There are definitely people who would invest, after all, the return on net assets is very high, 30% every year.

If it pays dividends every year, then the dividend rate must also be very high.

Therefore, ROE is much stronger than the so-called net profit growth rate.

Any listed company that can make money stably every year is a high-quality listed company, with the foundation for value investing.Companies with high growth certainly also possess value, but the value they represent is not the same as the value we refer to in the concept of value investing.

The value of growth is the dividend of corporate expansion, which is not entirely equivalent to the value dividend.

Stability is the foundation for judging a listed company, and it is also the foundation of value investing.

Element 3: Adequate funding.

For the logic of value investing to hold, there is another very important point, which is funding.

Many people often overlook this point, but in fact, it is crucial.
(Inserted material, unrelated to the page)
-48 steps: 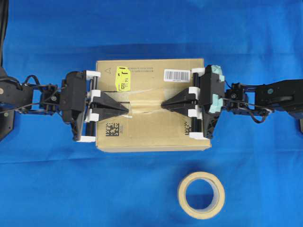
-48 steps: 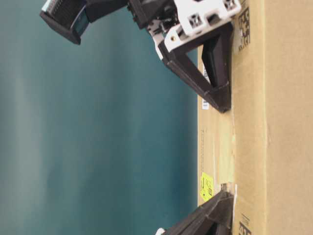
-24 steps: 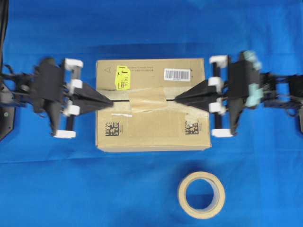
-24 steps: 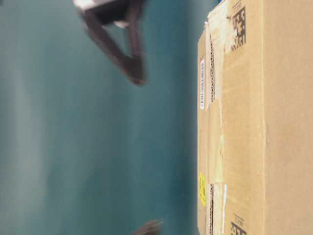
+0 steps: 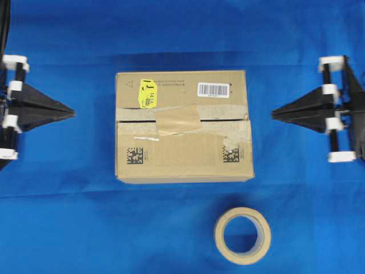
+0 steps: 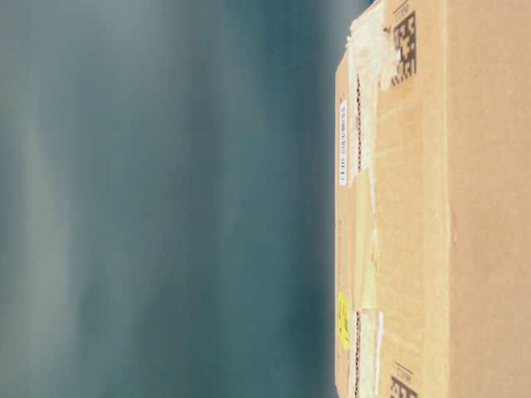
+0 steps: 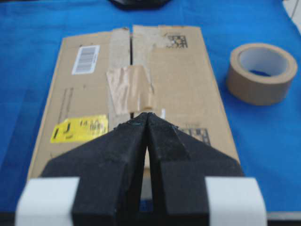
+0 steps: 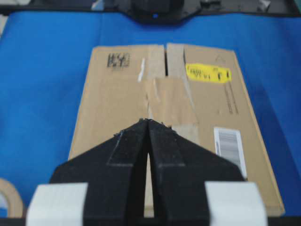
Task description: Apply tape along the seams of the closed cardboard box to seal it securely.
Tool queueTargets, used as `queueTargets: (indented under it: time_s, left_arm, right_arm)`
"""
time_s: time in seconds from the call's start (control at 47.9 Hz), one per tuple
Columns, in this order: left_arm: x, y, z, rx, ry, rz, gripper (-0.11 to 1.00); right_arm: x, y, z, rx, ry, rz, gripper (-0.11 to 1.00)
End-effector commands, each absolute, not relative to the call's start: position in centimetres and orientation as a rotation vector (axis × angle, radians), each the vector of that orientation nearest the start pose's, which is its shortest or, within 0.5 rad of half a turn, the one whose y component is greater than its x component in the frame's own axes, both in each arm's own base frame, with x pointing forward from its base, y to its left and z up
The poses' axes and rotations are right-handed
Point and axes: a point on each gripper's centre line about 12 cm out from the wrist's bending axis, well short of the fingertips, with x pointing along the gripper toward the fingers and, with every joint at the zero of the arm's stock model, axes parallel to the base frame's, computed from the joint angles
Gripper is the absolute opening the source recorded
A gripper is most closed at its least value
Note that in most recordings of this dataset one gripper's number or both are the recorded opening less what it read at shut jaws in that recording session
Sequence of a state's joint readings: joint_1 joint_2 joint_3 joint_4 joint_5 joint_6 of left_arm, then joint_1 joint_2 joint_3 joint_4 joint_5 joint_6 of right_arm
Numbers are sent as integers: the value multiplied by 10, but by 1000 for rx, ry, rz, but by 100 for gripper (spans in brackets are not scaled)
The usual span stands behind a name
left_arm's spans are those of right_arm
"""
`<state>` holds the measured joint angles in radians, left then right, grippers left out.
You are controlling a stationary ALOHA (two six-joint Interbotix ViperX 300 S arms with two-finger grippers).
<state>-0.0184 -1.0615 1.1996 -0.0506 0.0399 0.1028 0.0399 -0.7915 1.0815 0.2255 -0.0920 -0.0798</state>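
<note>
Box (image 5: 183, 135) centre of table; tape piece (image 5: 178, 120) stuck across middle of seam (image 5: 136, 121). Seam ends uncovered (more strips needed). Left gripper (image 5: 73, 113) at 9 o'clock, right gripper (image 5: 273, 115) at 3 o'clock, both clenched, empty. Roll (image 5: 242, 234) at 5 o'clock.

cloth (image 5: 182, 34): bright blue, plain
box (image 5: 182, 162): brown cardboard
sticker (image 5: 147, 94): yellow with black marks, on the box corner nearer the left pincer (image 5: 73, 112)
label (image 5: 213, 89): white with black barcode stripes, nearer the right pincer (image 5: 274, 113)
square codes (image 5: 134, 155): black and white speckle
tape (image 5: 178, 120): tan-brown, glossy, midway between the two pincers
old strips (image 5: 236, 130): pale grey, torn
seam (image 5: 134, 120): thin dark line
roll (image 5: 242, 235): beige ring
pincers: black with white blocks
</note>
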Motion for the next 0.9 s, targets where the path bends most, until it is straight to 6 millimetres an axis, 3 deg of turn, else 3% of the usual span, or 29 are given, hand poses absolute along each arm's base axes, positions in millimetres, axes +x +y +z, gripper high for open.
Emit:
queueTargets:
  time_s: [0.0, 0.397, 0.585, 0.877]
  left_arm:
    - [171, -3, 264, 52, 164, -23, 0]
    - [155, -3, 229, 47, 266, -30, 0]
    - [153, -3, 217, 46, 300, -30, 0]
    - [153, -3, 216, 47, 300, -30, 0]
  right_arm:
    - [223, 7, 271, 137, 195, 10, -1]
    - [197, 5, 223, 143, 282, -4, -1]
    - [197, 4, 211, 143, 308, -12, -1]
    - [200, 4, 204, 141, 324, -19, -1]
Many stocks actually have the foundation for value investing, but they just don't rise.

Suddenly one day they rise, not because the fundamentals have changed, but because there is capital entering the market.

The essence of the market is the supply and demand of funds, or rather, the supply and demand of chips.

In a market lacking liquidity, there is no need to talk about value investing, because there is no money, how can there be the possibility of exploring value?It's as if the market is devoid of people to collect gold, then the gold you've mined can only be treated as scrap copper and iron and set aside for now.

Why does value investing experience significant growth in some years, while being neglected in others?

This is not just a matter of valuation, but more so determined by market capital.

The cycle of value investing is actually quite close to that of the index.

The years 2007, 2015, and 2020 were all years of high discussion about value investing.

The reason for this phenomenon is that the results of value investing must be verified in a bull market.

In a bear market, there is no such thing as value investing; no matter how good the stock, it will fall as it should, because capital has the final say.

It is essential to understand that the market is always oscillating between investment and speculation, and any theory has its times of applicability and inapplicability.